* YOUR OBJECTIVE: Scan the records below for the line with "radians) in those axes" and the line with "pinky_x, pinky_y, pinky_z". Repeat those two lines and every line between them exactly, and nothing else.

* Source data:
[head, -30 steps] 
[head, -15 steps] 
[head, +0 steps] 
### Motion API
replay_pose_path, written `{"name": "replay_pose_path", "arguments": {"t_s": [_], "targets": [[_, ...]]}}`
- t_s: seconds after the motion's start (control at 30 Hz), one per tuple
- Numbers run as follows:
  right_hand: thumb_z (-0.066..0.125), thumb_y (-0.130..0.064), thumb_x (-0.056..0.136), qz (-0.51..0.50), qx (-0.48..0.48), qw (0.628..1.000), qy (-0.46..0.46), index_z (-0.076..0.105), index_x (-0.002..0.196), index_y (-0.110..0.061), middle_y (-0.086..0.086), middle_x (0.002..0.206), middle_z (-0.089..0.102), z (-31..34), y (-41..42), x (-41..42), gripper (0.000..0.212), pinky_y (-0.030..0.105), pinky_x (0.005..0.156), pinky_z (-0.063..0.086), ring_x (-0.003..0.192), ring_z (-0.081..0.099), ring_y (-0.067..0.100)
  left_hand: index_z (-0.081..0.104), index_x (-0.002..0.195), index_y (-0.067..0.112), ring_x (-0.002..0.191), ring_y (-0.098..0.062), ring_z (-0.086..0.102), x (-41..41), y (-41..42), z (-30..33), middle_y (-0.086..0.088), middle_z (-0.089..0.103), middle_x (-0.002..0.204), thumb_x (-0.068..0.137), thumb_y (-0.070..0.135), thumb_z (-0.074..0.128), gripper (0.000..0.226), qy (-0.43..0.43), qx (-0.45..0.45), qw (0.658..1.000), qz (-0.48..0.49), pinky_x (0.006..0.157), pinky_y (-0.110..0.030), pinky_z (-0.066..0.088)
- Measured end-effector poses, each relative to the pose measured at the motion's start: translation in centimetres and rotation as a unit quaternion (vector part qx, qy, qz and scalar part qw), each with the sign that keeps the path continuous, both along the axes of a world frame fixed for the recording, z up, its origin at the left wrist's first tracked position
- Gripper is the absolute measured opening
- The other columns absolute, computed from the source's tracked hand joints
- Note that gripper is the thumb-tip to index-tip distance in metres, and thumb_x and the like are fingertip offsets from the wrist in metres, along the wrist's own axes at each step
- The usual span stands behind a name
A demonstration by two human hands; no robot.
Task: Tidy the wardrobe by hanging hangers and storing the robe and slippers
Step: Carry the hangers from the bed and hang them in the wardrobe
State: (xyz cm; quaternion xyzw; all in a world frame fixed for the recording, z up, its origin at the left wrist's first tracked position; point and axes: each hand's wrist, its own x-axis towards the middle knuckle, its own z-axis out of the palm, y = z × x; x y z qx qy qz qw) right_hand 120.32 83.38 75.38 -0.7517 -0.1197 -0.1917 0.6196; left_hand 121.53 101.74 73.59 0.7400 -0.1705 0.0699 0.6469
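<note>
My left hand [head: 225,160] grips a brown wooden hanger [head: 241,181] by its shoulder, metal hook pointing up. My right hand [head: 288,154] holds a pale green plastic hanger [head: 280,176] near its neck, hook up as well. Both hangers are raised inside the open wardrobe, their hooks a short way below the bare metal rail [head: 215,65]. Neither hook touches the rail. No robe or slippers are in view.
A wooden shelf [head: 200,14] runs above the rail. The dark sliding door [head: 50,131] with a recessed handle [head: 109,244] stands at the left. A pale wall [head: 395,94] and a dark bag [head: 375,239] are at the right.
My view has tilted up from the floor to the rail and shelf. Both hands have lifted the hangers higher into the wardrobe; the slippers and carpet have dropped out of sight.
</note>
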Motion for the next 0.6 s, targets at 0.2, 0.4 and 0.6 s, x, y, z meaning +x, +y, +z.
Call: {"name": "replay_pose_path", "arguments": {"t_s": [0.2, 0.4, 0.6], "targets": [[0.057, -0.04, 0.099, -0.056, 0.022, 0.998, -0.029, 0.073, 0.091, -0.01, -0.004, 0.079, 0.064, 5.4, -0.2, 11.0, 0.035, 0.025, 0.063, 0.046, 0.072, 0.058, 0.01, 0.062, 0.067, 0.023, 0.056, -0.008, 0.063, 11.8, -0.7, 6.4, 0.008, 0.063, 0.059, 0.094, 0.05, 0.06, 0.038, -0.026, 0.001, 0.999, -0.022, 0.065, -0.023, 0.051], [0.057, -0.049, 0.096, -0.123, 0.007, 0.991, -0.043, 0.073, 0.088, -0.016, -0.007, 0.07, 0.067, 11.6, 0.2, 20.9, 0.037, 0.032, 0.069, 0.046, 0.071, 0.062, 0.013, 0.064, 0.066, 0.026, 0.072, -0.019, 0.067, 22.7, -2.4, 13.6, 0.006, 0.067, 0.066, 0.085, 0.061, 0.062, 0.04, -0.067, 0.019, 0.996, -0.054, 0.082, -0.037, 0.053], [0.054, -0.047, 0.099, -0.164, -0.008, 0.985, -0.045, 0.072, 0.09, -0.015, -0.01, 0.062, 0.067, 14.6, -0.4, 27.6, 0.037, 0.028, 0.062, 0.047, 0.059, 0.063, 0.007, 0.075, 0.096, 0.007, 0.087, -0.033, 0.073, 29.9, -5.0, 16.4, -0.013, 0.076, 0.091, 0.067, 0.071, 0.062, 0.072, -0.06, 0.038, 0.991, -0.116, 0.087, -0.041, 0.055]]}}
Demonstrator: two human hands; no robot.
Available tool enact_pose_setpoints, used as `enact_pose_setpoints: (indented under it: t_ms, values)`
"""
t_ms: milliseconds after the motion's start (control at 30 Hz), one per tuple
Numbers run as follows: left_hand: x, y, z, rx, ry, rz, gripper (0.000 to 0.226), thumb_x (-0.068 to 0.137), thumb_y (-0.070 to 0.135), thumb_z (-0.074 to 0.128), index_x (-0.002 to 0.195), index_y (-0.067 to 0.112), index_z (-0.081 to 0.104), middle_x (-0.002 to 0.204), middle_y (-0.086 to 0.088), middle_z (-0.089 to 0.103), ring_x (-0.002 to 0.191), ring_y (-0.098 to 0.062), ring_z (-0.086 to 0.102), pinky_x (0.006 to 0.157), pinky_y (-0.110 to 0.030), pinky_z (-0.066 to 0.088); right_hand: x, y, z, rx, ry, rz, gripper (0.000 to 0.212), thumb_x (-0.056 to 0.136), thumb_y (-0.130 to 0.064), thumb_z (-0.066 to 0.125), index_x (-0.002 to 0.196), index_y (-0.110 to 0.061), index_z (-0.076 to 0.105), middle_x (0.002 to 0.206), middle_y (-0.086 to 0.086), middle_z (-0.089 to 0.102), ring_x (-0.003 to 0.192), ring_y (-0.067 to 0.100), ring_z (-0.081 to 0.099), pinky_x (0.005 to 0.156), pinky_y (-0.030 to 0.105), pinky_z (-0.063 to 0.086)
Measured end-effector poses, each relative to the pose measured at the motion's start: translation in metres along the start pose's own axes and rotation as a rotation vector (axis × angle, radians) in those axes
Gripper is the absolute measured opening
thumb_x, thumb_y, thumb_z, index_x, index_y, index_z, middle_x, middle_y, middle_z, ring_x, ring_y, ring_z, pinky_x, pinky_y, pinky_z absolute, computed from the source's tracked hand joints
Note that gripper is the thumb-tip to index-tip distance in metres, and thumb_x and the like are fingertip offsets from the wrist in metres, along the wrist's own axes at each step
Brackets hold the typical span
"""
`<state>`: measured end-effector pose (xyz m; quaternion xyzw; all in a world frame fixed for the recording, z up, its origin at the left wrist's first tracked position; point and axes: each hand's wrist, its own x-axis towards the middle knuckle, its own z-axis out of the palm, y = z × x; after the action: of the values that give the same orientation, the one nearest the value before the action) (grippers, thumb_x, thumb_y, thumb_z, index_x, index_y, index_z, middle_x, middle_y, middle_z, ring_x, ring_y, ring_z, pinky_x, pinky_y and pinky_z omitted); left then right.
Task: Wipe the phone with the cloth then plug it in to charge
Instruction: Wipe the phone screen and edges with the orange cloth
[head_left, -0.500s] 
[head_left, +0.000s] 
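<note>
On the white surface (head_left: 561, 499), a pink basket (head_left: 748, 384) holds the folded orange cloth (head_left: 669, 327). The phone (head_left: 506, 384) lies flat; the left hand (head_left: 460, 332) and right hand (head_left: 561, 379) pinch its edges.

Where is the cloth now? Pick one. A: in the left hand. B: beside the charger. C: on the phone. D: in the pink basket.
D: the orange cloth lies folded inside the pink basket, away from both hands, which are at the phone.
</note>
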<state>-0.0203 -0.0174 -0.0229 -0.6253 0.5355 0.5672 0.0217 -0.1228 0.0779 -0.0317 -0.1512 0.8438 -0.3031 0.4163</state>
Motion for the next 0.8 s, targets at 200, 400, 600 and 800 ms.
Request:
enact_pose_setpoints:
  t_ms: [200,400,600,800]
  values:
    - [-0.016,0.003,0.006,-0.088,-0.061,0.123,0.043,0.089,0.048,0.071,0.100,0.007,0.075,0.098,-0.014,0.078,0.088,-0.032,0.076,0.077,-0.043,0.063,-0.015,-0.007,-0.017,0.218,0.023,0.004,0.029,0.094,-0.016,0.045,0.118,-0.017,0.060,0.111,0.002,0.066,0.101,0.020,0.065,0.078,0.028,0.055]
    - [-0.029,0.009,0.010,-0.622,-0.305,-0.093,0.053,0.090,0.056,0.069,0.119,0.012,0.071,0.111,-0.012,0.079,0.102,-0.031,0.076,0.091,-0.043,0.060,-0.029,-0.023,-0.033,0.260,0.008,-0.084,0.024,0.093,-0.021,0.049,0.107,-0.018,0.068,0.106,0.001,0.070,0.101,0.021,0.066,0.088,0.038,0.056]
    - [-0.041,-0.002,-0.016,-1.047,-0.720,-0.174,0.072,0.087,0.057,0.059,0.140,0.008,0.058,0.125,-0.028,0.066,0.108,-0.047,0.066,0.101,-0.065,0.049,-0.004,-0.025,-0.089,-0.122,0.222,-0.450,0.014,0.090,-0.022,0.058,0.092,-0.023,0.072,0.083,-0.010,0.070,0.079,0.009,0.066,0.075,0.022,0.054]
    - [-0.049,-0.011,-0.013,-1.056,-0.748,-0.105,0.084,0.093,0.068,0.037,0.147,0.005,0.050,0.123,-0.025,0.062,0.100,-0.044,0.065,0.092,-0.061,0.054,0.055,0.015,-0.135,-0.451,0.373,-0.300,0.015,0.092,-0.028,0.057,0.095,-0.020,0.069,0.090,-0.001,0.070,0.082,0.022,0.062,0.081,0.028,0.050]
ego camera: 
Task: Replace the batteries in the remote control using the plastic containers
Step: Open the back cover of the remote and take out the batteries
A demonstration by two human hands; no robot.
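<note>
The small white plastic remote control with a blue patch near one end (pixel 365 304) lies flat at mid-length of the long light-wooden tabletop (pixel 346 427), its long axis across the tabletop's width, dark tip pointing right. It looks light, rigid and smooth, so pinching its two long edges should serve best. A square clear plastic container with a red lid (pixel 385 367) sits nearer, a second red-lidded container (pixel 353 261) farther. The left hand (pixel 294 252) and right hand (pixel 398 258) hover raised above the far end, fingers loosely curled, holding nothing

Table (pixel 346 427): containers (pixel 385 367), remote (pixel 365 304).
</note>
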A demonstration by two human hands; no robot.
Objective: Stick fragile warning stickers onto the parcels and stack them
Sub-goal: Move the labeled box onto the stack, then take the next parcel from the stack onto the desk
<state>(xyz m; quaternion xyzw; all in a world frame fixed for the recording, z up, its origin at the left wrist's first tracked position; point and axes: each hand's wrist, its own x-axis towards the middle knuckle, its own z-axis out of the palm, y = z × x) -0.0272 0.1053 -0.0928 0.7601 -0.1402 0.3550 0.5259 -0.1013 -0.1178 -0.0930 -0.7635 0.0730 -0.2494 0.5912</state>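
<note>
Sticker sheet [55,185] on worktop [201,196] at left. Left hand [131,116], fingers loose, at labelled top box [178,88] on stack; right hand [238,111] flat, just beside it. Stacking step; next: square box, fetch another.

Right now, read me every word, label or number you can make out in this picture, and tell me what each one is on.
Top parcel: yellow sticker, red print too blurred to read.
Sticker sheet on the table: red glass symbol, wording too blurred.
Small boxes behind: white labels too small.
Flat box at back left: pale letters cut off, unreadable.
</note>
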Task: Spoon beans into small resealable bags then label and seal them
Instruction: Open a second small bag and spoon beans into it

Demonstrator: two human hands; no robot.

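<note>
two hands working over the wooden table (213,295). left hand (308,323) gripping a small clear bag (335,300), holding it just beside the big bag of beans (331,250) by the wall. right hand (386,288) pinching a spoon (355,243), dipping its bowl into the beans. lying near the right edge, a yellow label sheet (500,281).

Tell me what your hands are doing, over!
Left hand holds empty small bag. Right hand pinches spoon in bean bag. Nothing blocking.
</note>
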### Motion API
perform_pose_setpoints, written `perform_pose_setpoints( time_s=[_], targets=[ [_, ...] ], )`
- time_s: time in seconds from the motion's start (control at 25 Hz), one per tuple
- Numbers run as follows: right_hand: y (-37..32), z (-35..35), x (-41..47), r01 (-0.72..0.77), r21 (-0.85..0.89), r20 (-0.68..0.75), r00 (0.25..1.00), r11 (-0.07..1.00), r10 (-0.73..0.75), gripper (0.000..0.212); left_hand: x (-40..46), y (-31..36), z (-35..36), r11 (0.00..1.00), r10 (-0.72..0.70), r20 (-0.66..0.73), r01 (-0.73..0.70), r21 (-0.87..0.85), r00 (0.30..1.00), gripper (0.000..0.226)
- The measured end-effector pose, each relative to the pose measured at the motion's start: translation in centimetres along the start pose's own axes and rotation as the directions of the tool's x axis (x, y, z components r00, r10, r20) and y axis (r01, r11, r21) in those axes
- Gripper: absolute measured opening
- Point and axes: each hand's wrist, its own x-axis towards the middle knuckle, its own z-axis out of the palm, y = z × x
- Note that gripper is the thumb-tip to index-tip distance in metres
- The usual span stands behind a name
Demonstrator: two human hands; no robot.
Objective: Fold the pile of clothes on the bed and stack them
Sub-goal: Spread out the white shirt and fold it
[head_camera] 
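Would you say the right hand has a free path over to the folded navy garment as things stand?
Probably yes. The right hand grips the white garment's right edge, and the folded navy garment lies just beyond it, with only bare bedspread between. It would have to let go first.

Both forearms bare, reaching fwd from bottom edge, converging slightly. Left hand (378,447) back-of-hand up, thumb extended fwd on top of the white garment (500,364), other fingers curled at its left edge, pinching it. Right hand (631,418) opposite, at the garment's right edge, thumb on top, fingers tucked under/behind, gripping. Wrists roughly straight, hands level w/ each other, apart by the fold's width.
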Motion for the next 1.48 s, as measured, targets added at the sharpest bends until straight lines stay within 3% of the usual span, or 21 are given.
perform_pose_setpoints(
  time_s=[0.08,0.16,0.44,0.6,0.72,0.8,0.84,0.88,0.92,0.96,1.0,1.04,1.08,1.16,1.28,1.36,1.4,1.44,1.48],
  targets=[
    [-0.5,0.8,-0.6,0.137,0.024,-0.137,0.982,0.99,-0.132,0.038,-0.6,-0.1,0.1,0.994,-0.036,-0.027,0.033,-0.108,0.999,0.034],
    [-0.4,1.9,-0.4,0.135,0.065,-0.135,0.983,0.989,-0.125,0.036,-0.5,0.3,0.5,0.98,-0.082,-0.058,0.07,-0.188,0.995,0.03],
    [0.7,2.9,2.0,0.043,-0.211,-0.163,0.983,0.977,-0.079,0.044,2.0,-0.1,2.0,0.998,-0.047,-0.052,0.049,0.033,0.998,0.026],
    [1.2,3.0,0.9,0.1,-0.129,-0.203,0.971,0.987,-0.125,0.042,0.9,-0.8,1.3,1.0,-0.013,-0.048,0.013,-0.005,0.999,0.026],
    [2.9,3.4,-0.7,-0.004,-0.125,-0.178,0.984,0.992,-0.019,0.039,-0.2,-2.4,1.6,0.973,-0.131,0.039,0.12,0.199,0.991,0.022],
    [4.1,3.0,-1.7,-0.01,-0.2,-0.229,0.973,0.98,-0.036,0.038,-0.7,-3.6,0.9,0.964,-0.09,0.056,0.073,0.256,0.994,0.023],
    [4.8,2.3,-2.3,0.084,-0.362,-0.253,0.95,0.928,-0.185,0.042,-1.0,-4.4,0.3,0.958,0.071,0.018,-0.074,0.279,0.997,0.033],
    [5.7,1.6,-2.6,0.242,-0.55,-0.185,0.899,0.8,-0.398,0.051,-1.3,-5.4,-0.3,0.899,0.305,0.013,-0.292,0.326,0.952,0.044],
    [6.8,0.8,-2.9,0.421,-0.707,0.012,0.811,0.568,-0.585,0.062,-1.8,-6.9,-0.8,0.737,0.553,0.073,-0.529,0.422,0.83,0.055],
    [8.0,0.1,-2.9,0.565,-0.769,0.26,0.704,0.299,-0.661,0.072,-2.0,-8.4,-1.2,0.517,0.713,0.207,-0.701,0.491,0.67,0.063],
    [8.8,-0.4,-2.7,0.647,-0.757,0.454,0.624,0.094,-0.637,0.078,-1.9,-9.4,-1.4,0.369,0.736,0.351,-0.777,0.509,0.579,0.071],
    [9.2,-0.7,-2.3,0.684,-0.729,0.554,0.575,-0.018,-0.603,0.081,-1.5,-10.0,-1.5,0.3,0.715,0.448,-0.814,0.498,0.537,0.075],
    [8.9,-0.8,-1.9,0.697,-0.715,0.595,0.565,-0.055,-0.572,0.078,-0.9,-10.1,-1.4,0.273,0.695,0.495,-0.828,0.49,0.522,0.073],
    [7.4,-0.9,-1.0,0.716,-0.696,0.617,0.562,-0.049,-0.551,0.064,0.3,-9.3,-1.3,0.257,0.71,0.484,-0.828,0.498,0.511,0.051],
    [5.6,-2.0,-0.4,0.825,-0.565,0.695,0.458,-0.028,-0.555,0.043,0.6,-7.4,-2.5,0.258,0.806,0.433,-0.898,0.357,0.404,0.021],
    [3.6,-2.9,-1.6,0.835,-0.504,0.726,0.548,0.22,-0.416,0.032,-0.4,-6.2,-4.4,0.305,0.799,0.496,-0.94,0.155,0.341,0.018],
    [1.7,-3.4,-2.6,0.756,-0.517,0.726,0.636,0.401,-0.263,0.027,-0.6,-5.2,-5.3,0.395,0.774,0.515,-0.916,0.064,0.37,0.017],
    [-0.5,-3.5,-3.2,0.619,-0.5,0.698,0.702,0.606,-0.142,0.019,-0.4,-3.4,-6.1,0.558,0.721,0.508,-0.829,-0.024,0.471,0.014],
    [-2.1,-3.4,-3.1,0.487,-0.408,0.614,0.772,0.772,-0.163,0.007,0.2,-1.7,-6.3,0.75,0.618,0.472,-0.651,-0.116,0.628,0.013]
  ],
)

* TASK OUTPUT:
Measured end-effector poses, each relative to the pose measured at the motion's start: translation in metres along the start pose's own axes and rotation as a rotation vector (axis × angle, radians) in those axes
Gripper is the absolute measured opening
thumb_x, thumb_y, thumb_z, index_x, index_y, index_z, middle_x, middle_y, middle_z, ring_x, ring_y, ring_z, pinky_x, pinky_y, pinky_z absolute, computed from the source's tracked hand joints

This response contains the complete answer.